The proposal would apply the 5% franchise tax to all state-chartered credit unions of more than $100 million in assets that have physical facilities, brick and mortar, in more than one county. Those credit unions would be barred from operating in more than one county, offering commercial loans or merging with other credit unions unless they opt for a new creation called the competitive equity tax, a 30% levy on net income, equivalent to the federal income tax paid by banks.
Credit union officials said they expect similar assaults on their tax-exempt status in other states across the country, many of which are experiencing severe strains on their finances. The Florida Bankers Association is already preparing a report that purports to show the financial advantages the tax exemption provides credit unions over banks and the potential for raising new revenues for state governments.
Rep. Jeffrey Alexander (R), the sponsor of the Utah bill, said as written it will apply to three credit unions, including the state's two largest, America First CU and Mountain America, as well as Goldenwest CU, and would cost them about $2 million a year.
The three credit unions are the only ones to survive a heated 1999 legislative battle with their multi-county branch network intact, after a new bill erased the state charters' powers to expand into numerous counties. Those three, the only ones with physical facilities outside their home counties, were grandfathered in the new legislation.
Despite a heated debate over the state's growing budget deficit, currently estimated at $150 million for the fiscal year, Alexander denied his motive was to narrow the budget gap. "We're aiming to create greater equity not only between the credit unions and banks, but between large credit unions, that appear to be more like banks, and small credit unions," he said.
Alexander said he devised the new tax scheme with the help of the Utah Bankers Association and also discussed it with some credit union representatives, whom he would not name, but insisted they supported the measure.

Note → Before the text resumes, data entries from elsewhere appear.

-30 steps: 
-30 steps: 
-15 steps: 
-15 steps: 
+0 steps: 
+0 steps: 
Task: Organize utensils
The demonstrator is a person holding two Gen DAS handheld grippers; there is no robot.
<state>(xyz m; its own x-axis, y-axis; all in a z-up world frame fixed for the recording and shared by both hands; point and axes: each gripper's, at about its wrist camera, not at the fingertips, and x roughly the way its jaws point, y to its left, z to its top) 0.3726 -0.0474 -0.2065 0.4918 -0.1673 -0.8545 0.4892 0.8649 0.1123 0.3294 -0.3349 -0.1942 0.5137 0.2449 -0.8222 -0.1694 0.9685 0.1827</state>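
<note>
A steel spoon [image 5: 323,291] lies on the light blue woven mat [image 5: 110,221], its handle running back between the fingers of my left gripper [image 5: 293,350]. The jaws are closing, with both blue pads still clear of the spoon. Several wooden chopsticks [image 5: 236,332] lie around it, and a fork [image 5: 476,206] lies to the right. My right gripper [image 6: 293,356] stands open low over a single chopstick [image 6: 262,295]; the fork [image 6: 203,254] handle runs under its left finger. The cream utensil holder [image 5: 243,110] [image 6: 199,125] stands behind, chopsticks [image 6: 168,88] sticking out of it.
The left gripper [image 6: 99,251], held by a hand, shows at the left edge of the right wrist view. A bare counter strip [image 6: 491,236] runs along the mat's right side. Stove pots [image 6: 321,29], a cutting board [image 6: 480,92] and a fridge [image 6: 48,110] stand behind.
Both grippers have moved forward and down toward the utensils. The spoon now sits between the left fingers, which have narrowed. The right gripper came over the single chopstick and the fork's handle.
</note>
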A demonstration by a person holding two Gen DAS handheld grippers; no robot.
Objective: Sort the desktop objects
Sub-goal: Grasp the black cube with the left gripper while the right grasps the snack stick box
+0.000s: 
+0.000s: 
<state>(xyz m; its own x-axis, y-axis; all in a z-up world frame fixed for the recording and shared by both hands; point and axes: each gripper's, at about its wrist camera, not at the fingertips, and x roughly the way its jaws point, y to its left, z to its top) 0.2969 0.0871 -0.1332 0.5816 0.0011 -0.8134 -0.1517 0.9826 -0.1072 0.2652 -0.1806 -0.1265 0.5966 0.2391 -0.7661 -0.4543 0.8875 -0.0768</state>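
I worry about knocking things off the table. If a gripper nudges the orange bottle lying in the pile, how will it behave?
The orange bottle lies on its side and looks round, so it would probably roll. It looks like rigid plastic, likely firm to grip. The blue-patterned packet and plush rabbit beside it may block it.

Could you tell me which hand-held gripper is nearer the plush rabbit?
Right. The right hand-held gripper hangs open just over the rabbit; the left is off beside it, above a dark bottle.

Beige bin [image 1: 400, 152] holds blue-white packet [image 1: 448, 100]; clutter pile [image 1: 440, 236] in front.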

He did not speak with the Utah League of Credit Unions, the chief credit union lobby, on the matter, he admitted.
Scott Earl, president of the league, expressed disappointment with both the proposal and the failure to get a meeting with Alexander. "We tried on several occasions to meet with him but he never did meet with us," said Earl. "Now he's running a major piece of legislation and we weren't even given a courtesy of a meeting or even seeing the bill before it was introduced."
Fred Nydegger, vice president at Mountain America CU, also derided the inability of representatives of this credit union to discuss the tax proposal. "We didn't have a heads up on the bill. We had no advance warning," said Nydegger, of the measure that could cost the $1-billion credit union about $500,000 a year. "We approached him (Alexander) but he refused to call us back."
Shelly Clarke, president of Goldenwest CU, called the proposal an attempt by the bankers to separate the credit union movement between large and small institutions. "This is another effort to divide Utah credit unions and drive a wedge between us," she said.
Clarke suggested that if the bill passes it would be the beginning of a broader attempt to tax credit unions. "It's not just large credit unions that they're after. When will it stop?" she said. "I believe if they win in Utah it will be just the start of an effort across the country. So we've just got to win this one."
Nydegger said the Alexander proposal raises several important issues, including the potential impact on the credit union's capital.
"It does not address, in any way, what both NCUA, as the federal regulator (of federally insured credit unions) would require that a credit union must retain for safety and soundness," he said, noting that his credit union retains a 7.75% capital ratio that could be impaired by an annual subtraction from its retained earnings, as the bill would do. "We've got a very modest capital level," he noted.
Nydegger, a long-time credit union activist, promised the involvement of all credit unions to defeat the bill. "We can either fight or roll over and play dead," he said. "And the credit union movement is not going to roll over and play dead; not in Utah and not anywhere else in the country."